── MATERIAL SUPPLIED

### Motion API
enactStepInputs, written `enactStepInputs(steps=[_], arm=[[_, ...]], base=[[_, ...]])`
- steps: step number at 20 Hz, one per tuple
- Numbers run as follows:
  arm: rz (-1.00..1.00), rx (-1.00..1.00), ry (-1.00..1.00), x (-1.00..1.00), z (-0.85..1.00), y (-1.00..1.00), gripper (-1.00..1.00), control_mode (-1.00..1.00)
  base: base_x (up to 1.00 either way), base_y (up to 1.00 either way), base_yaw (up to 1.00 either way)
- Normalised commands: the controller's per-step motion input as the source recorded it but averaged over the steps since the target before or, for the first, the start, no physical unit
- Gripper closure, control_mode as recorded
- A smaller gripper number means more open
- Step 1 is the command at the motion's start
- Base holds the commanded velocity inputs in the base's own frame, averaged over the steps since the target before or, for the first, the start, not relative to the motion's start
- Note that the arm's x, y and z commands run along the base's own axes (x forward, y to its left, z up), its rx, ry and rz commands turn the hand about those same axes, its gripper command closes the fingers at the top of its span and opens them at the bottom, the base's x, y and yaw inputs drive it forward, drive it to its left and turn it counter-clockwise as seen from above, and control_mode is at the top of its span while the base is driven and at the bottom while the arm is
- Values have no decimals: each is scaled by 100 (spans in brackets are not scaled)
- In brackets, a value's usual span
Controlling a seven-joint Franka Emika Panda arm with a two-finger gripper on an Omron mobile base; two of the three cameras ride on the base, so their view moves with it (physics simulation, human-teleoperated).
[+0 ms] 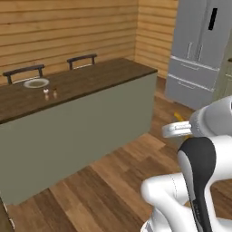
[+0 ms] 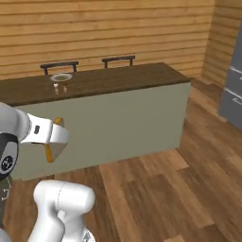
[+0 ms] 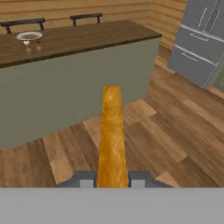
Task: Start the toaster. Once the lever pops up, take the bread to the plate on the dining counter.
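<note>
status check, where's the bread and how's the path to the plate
Gripper shut on the bread, slice held edge-on, out ahead. Plate on the dining counter, far end, two small shakers beside it. Open wood floor between, nothing in the way.

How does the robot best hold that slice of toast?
As now: the gripper is shut on the bread across its two flat faces at one end, so its thin golden crust edge juts forward toward the plate on the dining counter.

The dining counter [image 1: 90, 79] has a dark matt wood-grain top over a plain, smooth pale front. The bread [image 3: 112, 135] shows a rough golden crust, and the plate [image 1: 36, 83] looks smooth and pale
</note>
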Motion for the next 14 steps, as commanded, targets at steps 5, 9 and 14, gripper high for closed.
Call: enactStepInputs(steps=[5, 9, 14], arm=[[0, 0, 0, 0, 0, 0, 100, 100], [0, 0, 0, 0, 0, 0, 100, 100], [0, 0, 0, 0, 0, 0, 100, 100]], base=[[100, -1, 59], [100, -22, 52], [100, -53, 43]])
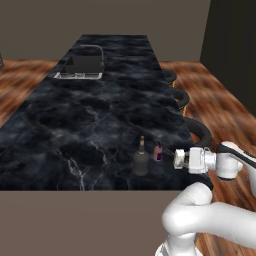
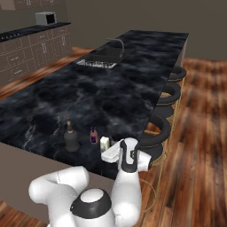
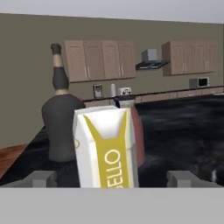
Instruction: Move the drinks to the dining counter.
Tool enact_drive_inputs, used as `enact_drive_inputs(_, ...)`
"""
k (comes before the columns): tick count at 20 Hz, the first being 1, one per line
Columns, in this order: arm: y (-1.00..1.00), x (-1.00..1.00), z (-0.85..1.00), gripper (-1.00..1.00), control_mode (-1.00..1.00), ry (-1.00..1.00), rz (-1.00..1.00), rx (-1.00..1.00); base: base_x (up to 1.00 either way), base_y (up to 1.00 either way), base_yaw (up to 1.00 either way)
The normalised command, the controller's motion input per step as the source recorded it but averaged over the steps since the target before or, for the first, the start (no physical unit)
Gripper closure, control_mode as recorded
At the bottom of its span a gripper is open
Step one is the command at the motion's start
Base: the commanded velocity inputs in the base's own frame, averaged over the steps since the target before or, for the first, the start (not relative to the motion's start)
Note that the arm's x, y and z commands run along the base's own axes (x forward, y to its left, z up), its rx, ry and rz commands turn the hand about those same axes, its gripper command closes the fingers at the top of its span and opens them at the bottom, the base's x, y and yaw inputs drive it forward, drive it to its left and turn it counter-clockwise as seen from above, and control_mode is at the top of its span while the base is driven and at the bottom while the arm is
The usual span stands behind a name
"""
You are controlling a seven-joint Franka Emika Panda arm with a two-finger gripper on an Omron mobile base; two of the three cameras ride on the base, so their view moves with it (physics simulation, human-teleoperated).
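All three drinks stand close together on the dining counter [image 1: 90, 110] near its front right corner. The dark glass bottle [image 1: 140, 160] [image 2: 71, 137] [image 3: 61, 127] is upright, with the small purple can [image 1: 158, 151] [image 2: 93, 135] just right of it. In the hand view the can [image 3: 138, 135] peeks out behind the cream-white carton [image 3: 107, 146] [image 2: 104, 143]. My gripper [image 1: 176, 159] [image 2: 109, 153] [image 3: 112, 179] is level with the carton and open. Its fingertips [image 3: 41, 178] stand wide on either side of the carton, apart from it.
An inset sink with faucet [image 1: 80, 65] [image 2: 101, 58] lies far along the counter. Dark stools [image 1: 199, 131] [image 2: 160, 128] line its right edge, close to my arm. A second worktop with brown cabinets [image 2: 26, 48] and a grey oven [image 2: 45, 17] runs along the far wall.
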Motion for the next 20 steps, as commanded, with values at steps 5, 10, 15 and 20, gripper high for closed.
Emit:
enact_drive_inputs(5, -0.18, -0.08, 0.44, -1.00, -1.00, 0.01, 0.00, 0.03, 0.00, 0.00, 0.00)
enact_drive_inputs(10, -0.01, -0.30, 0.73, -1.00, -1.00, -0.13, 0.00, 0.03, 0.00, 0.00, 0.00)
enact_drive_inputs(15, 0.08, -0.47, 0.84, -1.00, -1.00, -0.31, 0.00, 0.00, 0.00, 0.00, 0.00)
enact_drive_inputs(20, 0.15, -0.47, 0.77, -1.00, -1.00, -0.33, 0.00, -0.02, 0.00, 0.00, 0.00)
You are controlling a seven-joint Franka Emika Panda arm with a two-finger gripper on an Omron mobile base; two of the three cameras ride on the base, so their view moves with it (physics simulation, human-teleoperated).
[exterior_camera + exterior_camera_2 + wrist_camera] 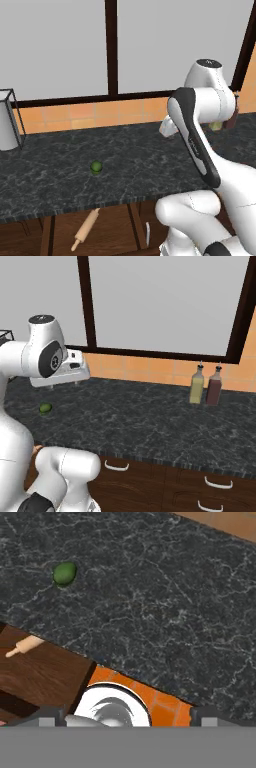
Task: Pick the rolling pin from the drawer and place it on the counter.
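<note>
The rolling pin [85,229] lies slanted on the reddish-brown floor of the open drawer [115,225], just below the counter's front edge. In the hand view one knobbed end of the rolling pin [24,647] pokes out from under the counter [150,602], over the drawer [40,677] floor. My gripper [128,716] hangs high above the counter, to the right of the drawer. It is open, its two tips spread wide with nothing between them. The white hand [169,127] hovers over the counter [60,175].
A small green lime [96,167] sits on the counter above the drawer, and the lime [64,573] is far from my fingertips. A wire-framed pale container [7,122] stands at the left. Two bottles [205,387] stand by the wall at the right. Cabinet fronts with pale handles [116,466] lie below.
</note>
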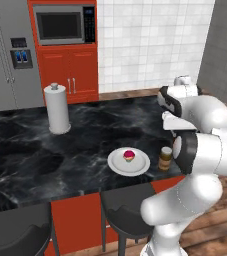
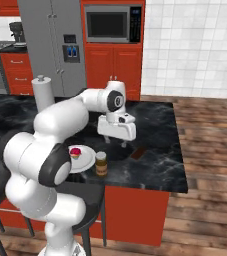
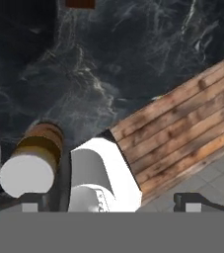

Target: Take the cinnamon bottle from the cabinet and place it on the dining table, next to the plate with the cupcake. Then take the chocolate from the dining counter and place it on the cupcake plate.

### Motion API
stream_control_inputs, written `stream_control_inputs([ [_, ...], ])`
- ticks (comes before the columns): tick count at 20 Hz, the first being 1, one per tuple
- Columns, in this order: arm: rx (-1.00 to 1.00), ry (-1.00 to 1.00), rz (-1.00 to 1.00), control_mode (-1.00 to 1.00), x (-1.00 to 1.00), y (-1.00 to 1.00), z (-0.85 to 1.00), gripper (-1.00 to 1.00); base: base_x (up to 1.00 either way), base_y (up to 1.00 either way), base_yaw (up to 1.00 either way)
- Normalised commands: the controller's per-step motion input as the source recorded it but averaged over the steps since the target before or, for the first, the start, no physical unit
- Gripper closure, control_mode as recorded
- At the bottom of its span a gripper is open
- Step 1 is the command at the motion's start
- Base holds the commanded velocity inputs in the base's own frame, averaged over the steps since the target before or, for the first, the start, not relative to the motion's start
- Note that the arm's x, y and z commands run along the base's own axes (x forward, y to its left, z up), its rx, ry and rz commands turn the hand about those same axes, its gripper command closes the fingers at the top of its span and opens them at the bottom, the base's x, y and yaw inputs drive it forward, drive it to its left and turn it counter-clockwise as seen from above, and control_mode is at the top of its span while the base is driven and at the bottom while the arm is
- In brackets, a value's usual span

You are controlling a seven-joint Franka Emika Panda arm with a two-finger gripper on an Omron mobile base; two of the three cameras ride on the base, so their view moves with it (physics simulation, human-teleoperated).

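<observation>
Left base view: bottle (image 1: 165,158) seen standing just beside plate (image 1: 128,162), cupcake (image 1: 129,155) on plate.
Right base view: gripper (image 2: 125,144) hangs spread, empty, above counter; chocolate (image 2: 137,152) lies beyond bottle from plate.
Hand view: chocolate (image 3: 79,3) at top edge; descent best centred over it before closing.

The white arm rises from the base in a bulky bend, its elbow high and its forearm reaching forward over the tabletop (image 2: 155,165). The wrist turns down, so the hand points at the dark surface. The pincer (image 2: 116,144) hangs above it, apart from the surface, its two dark fingers (image 2: 124,144) spread wide with nothing between them.
</observation>
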Motion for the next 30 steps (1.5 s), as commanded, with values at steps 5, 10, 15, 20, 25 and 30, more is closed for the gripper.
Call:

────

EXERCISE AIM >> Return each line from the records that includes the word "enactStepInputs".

ANSWER SECTION >>
enactStepInputs, written `enactStepInputs(steps=[_], arm=[[_, ...]], base=[[_, ...]])`
Call: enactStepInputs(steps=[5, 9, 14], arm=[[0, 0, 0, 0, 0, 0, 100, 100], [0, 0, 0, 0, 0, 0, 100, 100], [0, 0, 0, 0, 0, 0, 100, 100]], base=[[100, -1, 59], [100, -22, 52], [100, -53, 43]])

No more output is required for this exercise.